皆さん、是非生命機能研究科に入学し、生命の謎に挑む研究を行い煉瓦の一つを積み上げて下さい。ひとつひとつの煉瓦は小さくとも、それによって作られる科学の大系は壮大で美しい。そしてそこから人類を守り幸福にするテクノロジーが生まれます。サグラダファミリアが宗教的に人々を幸せにするように。

生命機能研究科にはもうひとつ大事な使命があります。それは入学した人達に、科学的精神と科学的思考を身につけて貰うことです。科学的思考とは、論理的で合理的な思考方法のことであり、科学研究を行う上で必須の要素です。長い科学の歴史の中で、試行錯誤により磨かれ洗練されてきました。この科学的思考は、研究以外の日常生活でもとても役立ちます。将来研究者にならずとも、社会に出て様々な職業に就いたときに生命機能研究科で身につけた思考方法があなたを助けてくれるでしょう。
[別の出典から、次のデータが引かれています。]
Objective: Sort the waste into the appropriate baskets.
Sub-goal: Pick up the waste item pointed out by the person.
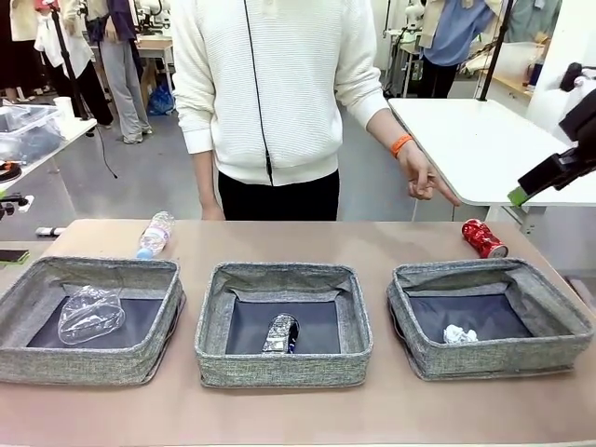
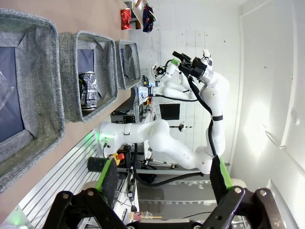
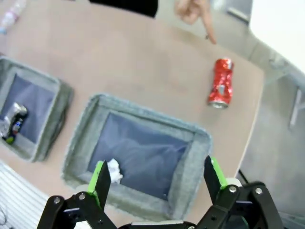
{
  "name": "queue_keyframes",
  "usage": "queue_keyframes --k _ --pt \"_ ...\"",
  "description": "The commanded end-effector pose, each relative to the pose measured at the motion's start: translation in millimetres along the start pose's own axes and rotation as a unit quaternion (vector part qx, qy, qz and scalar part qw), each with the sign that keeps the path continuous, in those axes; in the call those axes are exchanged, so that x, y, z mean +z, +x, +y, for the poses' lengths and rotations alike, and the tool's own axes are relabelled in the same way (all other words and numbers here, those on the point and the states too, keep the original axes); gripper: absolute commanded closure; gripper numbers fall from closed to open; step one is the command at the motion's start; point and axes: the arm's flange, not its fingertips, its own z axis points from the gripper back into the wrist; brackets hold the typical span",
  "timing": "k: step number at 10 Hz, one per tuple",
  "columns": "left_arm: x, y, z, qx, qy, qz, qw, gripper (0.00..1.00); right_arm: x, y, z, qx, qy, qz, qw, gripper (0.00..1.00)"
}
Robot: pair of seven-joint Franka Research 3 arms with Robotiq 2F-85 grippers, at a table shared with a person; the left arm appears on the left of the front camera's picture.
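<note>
Grey left basket [image 1: 93, 365] holds a crushed bottle [image 1: 90, 314], clear. Middle basket [image 1: 279, 368] holds a dark can [image 1: 280, 333] lying flat. Right basket [image 1: 503, 358] holds a paper ball [image 1: 458, 333]. Dented red can [image 1: 483, 238] lies on the worktop [image 1: 279, 242] behind the right basket. Whole bottle [image 1: 155, 233] lies behind the left basket.

A brown table [image 1: 279, 414] runs across the foreground, and behind its far edge stands a person [image 1: 279, 140] in a white ribbed sweater [image 1: 312, 65] and dark trousers [image 1: 279, 197], with a thin black cord [image 1: 255, 93] hanging down the chest and an orange wristband [image 1: 401, 144] on one arm. At the picture's right is a white table [image 1: 494, 140], and at the left edge another pale table [image 1: 58, 140] carries a clear plastic tub [image 1: 23, 126] and a white cup [image 1: 63, 106]. Grey floor [image 1: 158, 177] shows between them.
</note>
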Motion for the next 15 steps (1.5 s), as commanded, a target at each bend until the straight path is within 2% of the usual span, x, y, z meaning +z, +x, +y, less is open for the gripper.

そして私は、今の時代には、この科学的思考はあらゆる人に必要だと感じています。目下の新型コロナウイルス感染症のパンデミックでは、ネットやメディアに膨大な情報が溢れています。ですが錯綜する情報の取捨選択と最終的な判断は結局個人に委ねられており、そのためには冷静かつロジカルで自律的な思考が要求されます。

また科学技術は以前より格段に進歩のスピードを増しており、私たちの社会に素早く広範に滲透します。例えばゲノム編集技術はヒト遺伝子への介入などを容易にし文明に対し大きなインパクトを与えるでしょう。つまり一般の市民が、新しい科学技術に直接的に影響を受けるのです。そういった状況では、ひとりひとりが自分で考えなければいけません。限られたことしか判らない専門家任せにしていてはいけないのです。

私たちの社会が大きな技術的革新や感染症や自然災害などの脅威に直面するときに、ひとりひとりが理性的に科学的に考えることができれば、恐怖と不安を取り除き、差別や憎しみ、偏見、パニック、を排除し戦争を回避できるのです。皆さんにはこの科学的思考の伝道師になって頂きたい。研究科で科学的思考を身につけ、なるべく多くの人に伝え、その重要性を理解して貰って欲しいのです。今回のパンデミックの渦中にあって、私はそのことの大事さを痛感しました。

本研究科で私たちと一緒にわくわくするような発見を目指しましょう。おもろい研究があなたを待っています。

以上です。

最後に。手洗いをしっかりしてください。お願いします。